Dites-moi, quelle est la distance la plus grande, celle qui sépare des enfants les hommes de notre âge, ou celle qui sépare Dieu des hommes? Des moucherons à nous, et de nous à Dieu, quel est le plus grand intervalle? Il est clair que c'est le dernier. Pourquoi donc vous creuser ainsi l'esprit? « Rendez grâces pour toutes choses ». Mais, dira-t-on, si un païen m'interroge, que lui répondrai-je? Il voudra savoir de moi s'il y a une Providence; car, pour son compte , il le nie. Intervertis donc les rôles, interroge-le à ton tour. Eh bien ! il n'admet pas qu'il y ait une Providence. Qu'il y en a une, c'est ce qui résulte évidemment de ce qui a été dit : mais il résulte en même temps de notre impuissance à nous en rendre compte, qu'elle est incompréhensible. Si,, dans la conduite même des hommes, beaucoup de procédés demeurent obscurs pour nous, et que nous nous rendions néanmoins, quelque étranges qu'ils nous paraissent, à combien plus forte raison la même chose doit-elle être vraie de Dieu ! Mais en Dieu il n'y arien de déraisonnable, rien qui paraisse tel aux fidèles. Remercions-le donc de toutes choses, glorifions-le en toute occurrence. « Soumis les uns aux autres dans la crainte de Dieu »... Si vous vous soumettez à cause d'un magistrat, ou pour de l'argent, ou par respect, à plus forte raison devez-vous le faire par crainte de Dieu.

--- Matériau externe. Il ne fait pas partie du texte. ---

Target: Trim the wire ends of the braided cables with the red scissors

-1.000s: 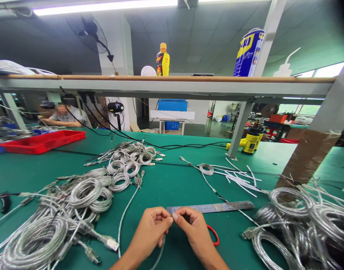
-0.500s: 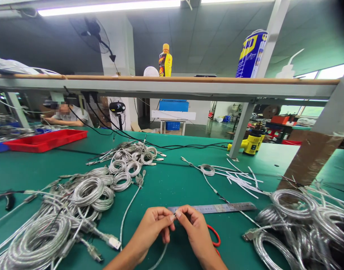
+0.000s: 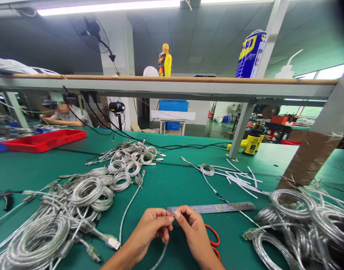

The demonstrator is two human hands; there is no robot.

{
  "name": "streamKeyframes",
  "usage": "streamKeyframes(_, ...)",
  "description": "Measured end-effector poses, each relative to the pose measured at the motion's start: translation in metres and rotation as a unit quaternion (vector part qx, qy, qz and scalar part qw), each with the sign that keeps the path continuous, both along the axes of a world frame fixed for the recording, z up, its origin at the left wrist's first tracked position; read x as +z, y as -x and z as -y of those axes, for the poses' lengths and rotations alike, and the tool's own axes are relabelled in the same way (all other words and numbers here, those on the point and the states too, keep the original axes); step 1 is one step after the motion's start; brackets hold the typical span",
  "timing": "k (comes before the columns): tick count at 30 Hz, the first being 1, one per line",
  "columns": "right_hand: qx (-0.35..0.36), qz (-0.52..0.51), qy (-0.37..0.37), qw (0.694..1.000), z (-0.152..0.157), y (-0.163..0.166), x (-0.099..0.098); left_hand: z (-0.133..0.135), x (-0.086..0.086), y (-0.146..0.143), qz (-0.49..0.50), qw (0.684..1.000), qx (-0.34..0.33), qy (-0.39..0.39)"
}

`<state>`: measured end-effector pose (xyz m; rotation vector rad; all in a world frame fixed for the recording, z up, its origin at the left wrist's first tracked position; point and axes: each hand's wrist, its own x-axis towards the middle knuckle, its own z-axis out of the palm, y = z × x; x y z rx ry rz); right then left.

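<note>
Clear cable (image 3: 161, 256) is held by its tip just on the near side of the steel ruler (image 3: 217, 207), close to the ruler's left end. The left hand (image 3: 153, 227) and the right hand (image 3: 193, 231) meet fingertip to fingertip there. Each pinches the tip between thumb and forefinger, with the other fingers curled in. Whether that tip is a plug or bare wire is too small to tell.

The hold looks slight, on the very end only. I judge that the weight of the slack, or a forearm catching it, could draw the tip out of the pinch. Red scissor handles (image 3: 214, 235) lie under the right hand, nearer than the ruler, and could snag the wrist or the cable.

The cable's long axis runs crosswise to the ruler. Its tip points up toward the ruler, and the rest falls back between the wrists and off the bottom edge.
</note>
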<state>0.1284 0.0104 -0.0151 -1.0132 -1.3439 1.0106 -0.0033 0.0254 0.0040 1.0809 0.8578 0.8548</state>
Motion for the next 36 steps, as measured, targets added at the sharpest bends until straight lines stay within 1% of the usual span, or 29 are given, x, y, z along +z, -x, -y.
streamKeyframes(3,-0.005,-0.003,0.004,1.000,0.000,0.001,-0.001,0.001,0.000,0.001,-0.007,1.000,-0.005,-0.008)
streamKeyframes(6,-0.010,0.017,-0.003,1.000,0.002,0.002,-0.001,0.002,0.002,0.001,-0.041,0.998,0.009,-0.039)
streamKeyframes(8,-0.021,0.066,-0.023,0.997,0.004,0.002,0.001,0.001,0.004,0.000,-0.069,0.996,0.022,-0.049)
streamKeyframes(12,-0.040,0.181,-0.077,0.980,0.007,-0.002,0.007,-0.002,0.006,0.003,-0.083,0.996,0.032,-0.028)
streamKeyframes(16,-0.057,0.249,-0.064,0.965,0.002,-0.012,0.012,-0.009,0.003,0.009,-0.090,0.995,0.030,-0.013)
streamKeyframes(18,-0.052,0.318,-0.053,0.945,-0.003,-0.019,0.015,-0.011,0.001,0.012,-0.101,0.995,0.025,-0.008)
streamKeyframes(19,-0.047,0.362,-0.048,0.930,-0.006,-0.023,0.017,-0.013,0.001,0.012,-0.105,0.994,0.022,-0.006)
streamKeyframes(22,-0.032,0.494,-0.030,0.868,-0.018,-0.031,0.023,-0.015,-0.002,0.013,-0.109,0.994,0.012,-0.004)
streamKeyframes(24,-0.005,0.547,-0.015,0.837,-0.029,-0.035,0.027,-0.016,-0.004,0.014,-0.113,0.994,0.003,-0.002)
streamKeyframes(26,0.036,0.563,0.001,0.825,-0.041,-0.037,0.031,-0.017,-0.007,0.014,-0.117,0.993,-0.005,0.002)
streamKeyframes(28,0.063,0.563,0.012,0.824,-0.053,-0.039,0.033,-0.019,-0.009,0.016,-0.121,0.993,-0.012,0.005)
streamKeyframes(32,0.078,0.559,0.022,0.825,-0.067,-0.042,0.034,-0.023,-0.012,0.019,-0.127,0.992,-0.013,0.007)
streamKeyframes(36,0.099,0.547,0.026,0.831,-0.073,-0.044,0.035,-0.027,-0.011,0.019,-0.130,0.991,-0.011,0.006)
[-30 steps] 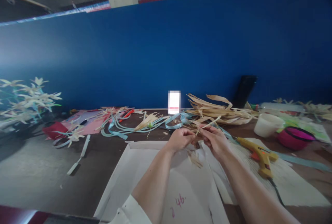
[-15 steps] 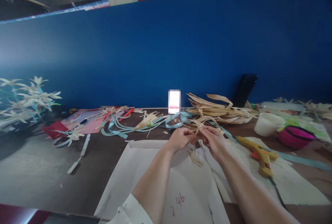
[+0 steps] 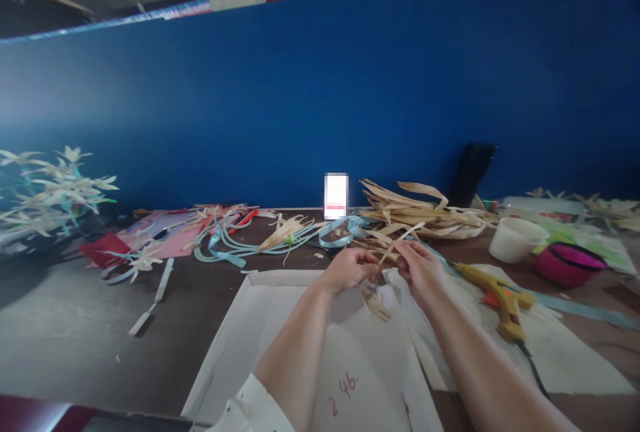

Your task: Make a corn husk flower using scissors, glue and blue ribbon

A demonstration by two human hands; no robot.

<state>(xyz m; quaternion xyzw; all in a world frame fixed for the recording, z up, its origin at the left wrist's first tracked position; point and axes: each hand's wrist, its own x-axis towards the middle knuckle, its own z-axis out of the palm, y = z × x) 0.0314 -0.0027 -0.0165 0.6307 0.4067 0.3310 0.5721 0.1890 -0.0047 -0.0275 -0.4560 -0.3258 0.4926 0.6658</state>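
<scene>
My left hand (image 3: 349, 267) and my right hand (image 3: 421, 268) are both pinched shut on thin dried straw strips (image 3: 389, 245) held just above a white sheet of paper (image 3: 280, 325). The hands sit a small gap apart. Frayed strip ends (image 3: 374, 301) hang below them onto the paper. A loose heap of dried leaf strips (image 3: 425, 213) lies right behind my hands.
A yellow glue gun (image 3: 503, 297) lies to the right on paper. Further right stand a white cup (image 3: 515, 240) and a pink bowl (image 3: 570, 263). Light blue ribbons (image 3: 240, 245) and pink paper (image 3: 160, 232) lie to the left, straw flowers (image 3: 50, 192) at far left. A blue wall (image 3: 320, 99) backs the table.
My right hand has drawn slightly to the right, widening the gap between the hands. The strip now sticks up between them.
</scene>
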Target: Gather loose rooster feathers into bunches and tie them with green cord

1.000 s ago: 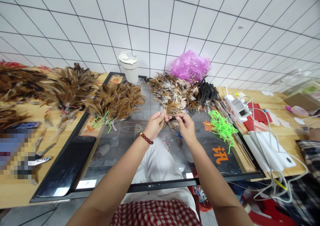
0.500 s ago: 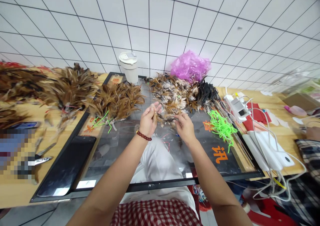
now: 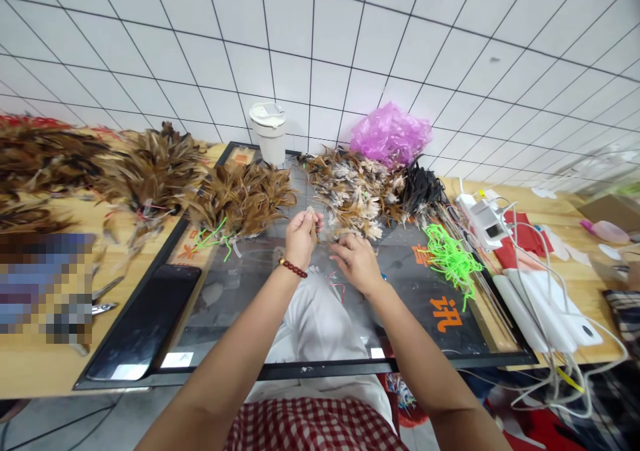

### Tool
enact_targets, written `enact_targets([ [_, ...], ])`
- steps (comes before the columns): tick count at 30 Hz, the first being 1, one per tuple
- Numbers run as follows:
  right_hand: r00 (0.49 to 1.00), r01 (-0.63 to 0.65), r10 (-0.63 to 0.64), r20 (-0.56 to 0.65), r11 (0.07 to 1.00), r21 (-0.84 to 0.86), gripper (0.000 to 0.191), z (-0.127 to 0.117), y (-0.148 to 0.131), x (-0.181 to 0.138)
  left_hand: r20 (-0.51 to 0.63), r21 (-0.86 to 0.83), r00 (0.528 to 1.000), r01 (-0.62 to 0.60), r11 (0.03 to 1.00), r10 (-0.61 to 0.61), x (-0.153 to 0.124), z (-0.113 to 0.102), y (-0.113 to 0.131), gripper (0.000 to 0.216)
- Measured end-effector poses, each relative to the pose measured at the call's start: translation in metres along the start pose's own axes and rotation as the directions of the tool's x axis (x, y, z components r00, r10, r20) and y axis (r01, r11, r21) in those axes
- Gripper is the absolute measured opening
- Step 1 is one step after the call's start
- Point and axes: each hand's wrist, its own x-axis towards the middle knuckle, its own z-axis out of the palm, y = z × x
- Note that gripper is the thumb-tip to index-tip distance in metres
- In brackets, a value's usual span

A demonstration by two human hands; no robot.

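My left hand [image 3: 301, 236], with a beaded bracelet at its wrist, is closed in a pinch around a small brown feather [image 3: 315, 227], mostly hidden by the fingers. To its right, my right hand [image 3: 357, 262] hovers over the dark glass panel, thumb and fingers apart with nothing visible between them. Just beyond that hand lies a mixed heap of white, tan and brown feathers [image 3: 355, 191]. A pile of brown feathers [image 3: 245, 198] is left of my left hand, with bright green ties [image 3: 213, 234] at its near edge.
A white lidded cup [image 3: 271, 134] and a pink plastic bag [image 3: 393, 133] stand by the tiled wall. Right are black feathers [image 3: 424, 188], green ties [image 3: 453, 258] and white chargers with cables [image 3: 484, 221]. A black phone [image 3: 145, 321] lies left. A co-worker's sleeve shows far right.
My left hand has closed its spread fingers around the feather. My right hand has come away from the feathers between the hands, and its fingers have parted. The view has shifted slightly.
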Motion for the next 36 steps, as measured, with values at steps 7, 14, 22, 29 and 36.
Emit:
enact_targets([
  [7,0.993,-0.072,0.086,-0.080,0.985,0.156,0.017,-0.003,-0.001,0.002,0.208,0.258,0.977,-0.004,0.966,-0.052,-0.012,0.007,-0.001,0.023],
  [14,0.977,-0.137,0.161,-0.139,0.977,0.164,0.019,-0.008,0.001,-0.002,0.144,0.304,0.989,-0.084,0.949,0.042,-0.011,0.005,-0.004,0.024],
  [22,0.982,-0.186,0.186,-0.018,0.982,-0.014,0.011,0.002,-0.004,0.000,0.190,0.374,0.981,-0.115,0.921,0.045,-0.014,0.007,0.001,0.022],
  [29,0.990,-0.133,0.128,-0.064,0.987,-0.094,0.016,-0.006,-0.001,0.000,0.314,0.650,0.949,-0.226,0.725,0.015,-0.019,0.008,-0.003,0.018],
  [36,0.969,-0.163,0.162,-0.188,0.987,0.010,0.017,-0.011,0.004,-0.002,0.387,0.741,0.918,-0.254,0.621,-0.086,-0.027,0.013,0.002,0.025],
])
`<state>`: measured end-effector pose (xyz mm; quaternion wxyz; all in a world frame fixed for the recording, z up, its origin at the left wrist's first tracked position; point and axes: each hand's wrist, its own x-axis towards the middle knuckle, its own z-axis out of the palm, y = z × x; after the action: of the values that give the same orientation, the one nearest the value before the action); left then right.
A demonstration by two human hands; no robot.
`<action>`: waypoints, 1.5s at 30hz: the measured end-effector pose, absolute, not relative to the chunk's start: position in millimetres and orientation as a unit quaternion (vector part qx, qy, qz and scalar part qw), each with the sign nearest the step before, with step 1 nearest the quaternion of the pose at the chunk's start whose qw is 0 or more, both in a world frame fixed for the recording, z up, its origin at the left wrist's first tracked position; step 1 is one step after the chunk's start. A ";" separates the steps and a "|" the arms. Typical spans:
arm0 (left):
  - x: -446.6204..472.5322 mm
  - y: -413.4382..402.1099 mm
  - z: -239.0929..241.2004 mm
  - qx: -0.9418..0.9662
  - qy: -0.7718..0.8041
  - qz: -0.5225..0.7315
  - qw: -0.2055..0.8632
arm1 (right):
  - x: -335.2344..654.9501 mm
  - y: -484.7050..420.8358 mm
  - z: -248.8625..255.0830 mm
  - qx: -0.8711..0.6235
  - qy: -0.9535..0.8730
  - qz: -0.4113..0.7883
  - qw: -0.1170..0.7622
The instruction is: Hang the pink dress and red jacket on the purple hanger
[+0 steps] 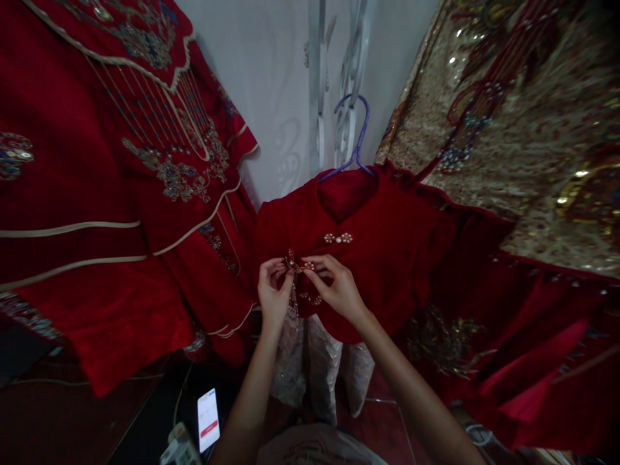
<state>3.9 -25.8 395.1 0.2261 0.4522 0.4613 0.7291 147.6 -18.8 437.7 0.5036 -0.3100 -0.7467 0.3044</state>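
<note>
A dark red short jacket (382, 252) hangs on a purple hanger (361, 139) in front of me. Across its chest sits a beaded clasp (338, 238) with flower-shaped ends. Lower on its front, my left hand (275, 287) pinches a jewelled ornament (291, 259) with a dangling beaded tassel (293, 300). My right hand (336, 287), close beside it, has thumb and forefinger closed on a small beaded flower clasp (309, 265). Another beaded piece (310, 298) shows just below the hands. How the ornament and the clasp are joined is too small to tell.
An embroidered red robe (159, 213) with cream piping hangs at left. At right hang a gold sequinned garment (484, 135) and a dark red skirt (484, 310). Below are a lit phone (208, 420) and plastic-wrapped items (323, 368). White metal scrollwork (349, 84) stands behind the hanger.
</note>
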 end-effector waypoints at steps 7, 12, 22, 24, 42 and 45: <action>3.2 -23.1 398.3 0.452 0.398 0.729 0.325 | 140.6 -7.8 436.8 -0.322 -0.734 0.299 0.518; 4.1 -20.5 398.4 0.438 0.392 0.735 0.340 | 136.6 -3.4 437.1 -0.321 -0.730 0.295 0.526; 1.4 -16.2 401.5 0.428 0.390 0.738 0.348 | 138.7 0.8 439.3 -0.331 -0.737 0.289 0.513; 2.2 -15.8 402.7 0.427 0.387 0.738 0.352 | 139.0 0.9 439.4 -0.334 -0.738 0.289 0.511; -6.8 -16.1 402.8 0.506 0.437 0.688 0.282 | 132.1 -2.1 436.3 -0.343 -0.714 0.289 0.538; -8.2 -12.7 402.6 0.528 0.426 0.672 0.298 | 131.2 -2.7 435.8 -0.361 -0.696 0.288 0.550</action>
<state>-8.2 -12.7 402.6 0.2982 0.5278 0.4256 0.6719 131.2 -2.7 435.8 0.5499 -0.3610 -0.6961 0.2876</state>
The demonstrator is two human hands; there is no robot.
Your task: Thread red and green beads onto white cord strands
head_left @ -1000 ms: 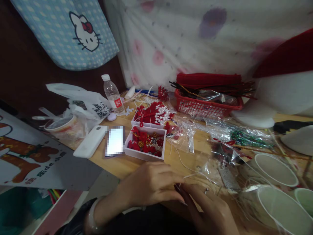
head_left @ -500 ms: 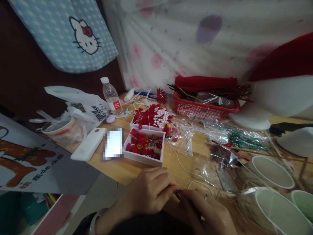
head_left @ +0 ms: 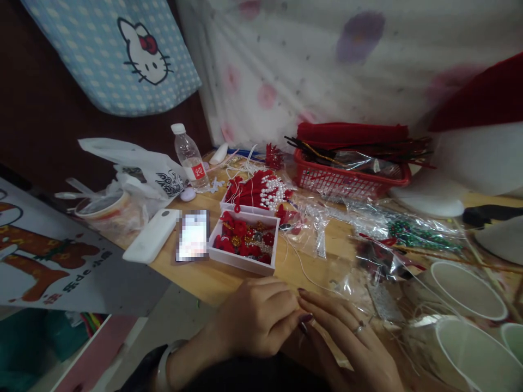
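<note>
Resting at the near edge of the wooden surface, the left hand is seen with fingers curled together, its fingertips met by those of the right hand, whose fingers are extended and slightly apart. What is pinched between them cannot be told. A white thread is laid just beyond, near the white box of red beads.
</note>
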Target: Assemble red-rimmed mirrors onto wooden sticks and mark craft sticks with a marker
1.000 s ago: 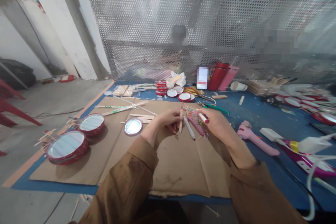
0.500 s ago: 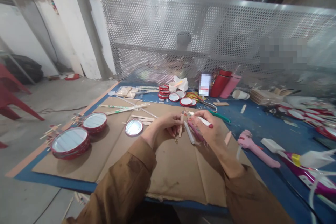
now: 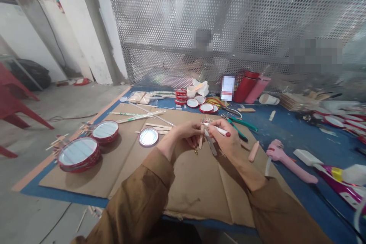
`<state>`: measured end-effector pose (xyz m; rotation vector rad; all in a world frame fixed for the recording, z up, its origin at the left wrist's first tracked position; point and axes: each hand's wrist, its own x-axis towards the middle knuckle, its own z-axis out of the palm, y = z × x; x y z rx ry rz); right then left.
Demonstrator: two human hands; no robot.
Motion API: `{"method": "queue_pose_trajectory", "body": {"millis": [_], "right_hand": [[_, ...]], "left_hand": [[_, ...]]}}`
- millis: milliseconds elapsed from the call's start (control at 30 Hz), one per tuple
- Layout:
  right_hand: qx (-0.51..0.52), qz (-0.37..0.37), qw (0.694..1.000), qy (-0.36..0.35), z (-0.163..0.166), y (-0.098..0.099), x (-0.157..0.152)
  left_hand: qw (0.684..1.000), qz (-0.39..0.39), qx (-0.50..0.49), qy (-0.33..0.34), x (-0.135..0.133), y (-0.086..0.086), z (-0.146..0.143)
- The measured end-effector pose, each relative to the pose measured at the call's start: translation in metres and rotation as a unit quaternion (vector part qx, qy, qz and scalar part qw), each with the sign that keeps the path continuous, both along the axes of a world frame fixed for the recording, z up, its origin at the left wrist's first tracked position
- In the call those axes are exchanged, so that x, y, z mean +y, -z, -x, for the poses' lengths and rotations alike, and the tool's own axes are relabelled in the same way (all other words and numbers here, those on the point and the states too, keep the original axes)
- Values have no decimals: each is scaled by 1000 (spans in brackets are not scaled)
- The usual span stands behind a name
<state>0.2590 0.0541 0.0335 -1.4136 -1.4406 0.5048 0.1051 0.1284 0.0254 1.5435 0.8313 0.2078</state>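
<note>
My left hand pinches a flat wooden craft stick, held upright above the brown cardboard sheet. My right hand grips a white marker pen with a red end. The pen's tip meets or nearly meets the stick's upper part. A small gold-coloured piece shows just below my left fingers; whether they hold it is unclear. Between the hands lies a narrow grey bar-like tool, partly hidden. Left of my left hand rests a round, shiny disc beside several loose wooden sticks.
Red-rimmed round stacks sit at the cardboard's left. On the right lie green-handled pliers, a pink glue gun and a purple-white device. Bottles and a phone stand before a perforated metal panel.
The marker pen has moved left, bringing its tip to the wooden stick. My left hand keeps its pinch on the stick. The whole view has shifted slightly.
</note>
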Motion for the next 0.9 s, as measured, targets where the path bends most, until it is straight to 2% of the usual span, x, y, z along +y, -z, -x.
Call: {"method": "queue_pose_trajectory", "body": {"millis": [300, 900], "right_hand": [[-8, 2, 1000, 5, -2, 6, 4], [-6, 14, 1000, -4, -2, 3, 2]], "left_hand": [[1000, 0, 2, 2, -3, -3, 0], [1000, 4, -9, -7, 2, 5, 0]]}}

Qu'il y ait échange de servitude, de soumission; de la sorte, il n'y aura plus de servitude... Que personne n'ait rang d'esclave; personne, rang d'homme libre; il vaut mieux être à la fois maîtres et esclaves, et se servir mutuellement; et un pareil esclavage est préférable à la liberté dans d'autres conditions. En voici la preuve :

Supposez qu'une personne ait cent serviteurs dont aucun ne fasse son office; mettez d'un autre côté cent amis qui se servent mutuellement. Quels seront les plus heureux, les plus joyeux, les plus contents? Ici point de colère, point de querelles, point de courroux, rien de pareil : là, crainte et abjection; contrainte d'une part, liberté de l'autre. Les uns servent parce qu'on les y force, les autres pour se rendre mutuellement la pareille. Telle est (538) la volonté de Dieu: voilà pourquoi il a lavé les pieds des disciples. Que dis-je? si vous voulez y bien regarder, entre les maîtres mêmes il y a échange de servitude. Qu'importe que l'orgueil masque cet échange? Quand cet homme vous prête le ministère de ses bras, et que vous, vous le nourrissez, le chaussez, l'habillez, c'est encore une espèce de servitude; car, à supposer que vous vous refusiez mutuellement votre ministère, cette personne est libre, et aucune loi ne le contraindra de vous rendre service, si vous ne le nourrissez pas. Faut-il donc s'étonner qu'il en soit ainsi pour les esclaves, quand il en est de même pour les hommes libres? « Soumis « dans la crainte du Christ ». Où est le mérite, puisque nous sommes rémunérés? Mais un tel ne veut pas se soumettre. Vous, du moins, soumettez-vous: il ne suffit pas d'obéir, il faut vous soumettre; il faut regarder chacun comme votre maître : c'est le moyen de vous assujettir promptement tout le monde par le plus fort, des esclavages. Car vous les conquerrez bien plus sûrement, si vous payez fidèlement votre dette, sans qu'ils s'acquittent de leur côté. Voilà ce que veut dire: « Soumis les uns aux autres dans la crainte du Christ». Ainsi nous triompherons de toutes les passions, nous servirons Dieu, nous ferons régner parmi nous une constante charité; et ensuite nous pourrons être jugés dignes des bontés divines, par la grâce et la miséricorde de Notre-Seigneur Jésus-Christ, avec qui gloire, puissance, honneur au Père et au Saint-Esprit, maintenant et toujours, et dans les siècles des siècles. Ainsi soit-il.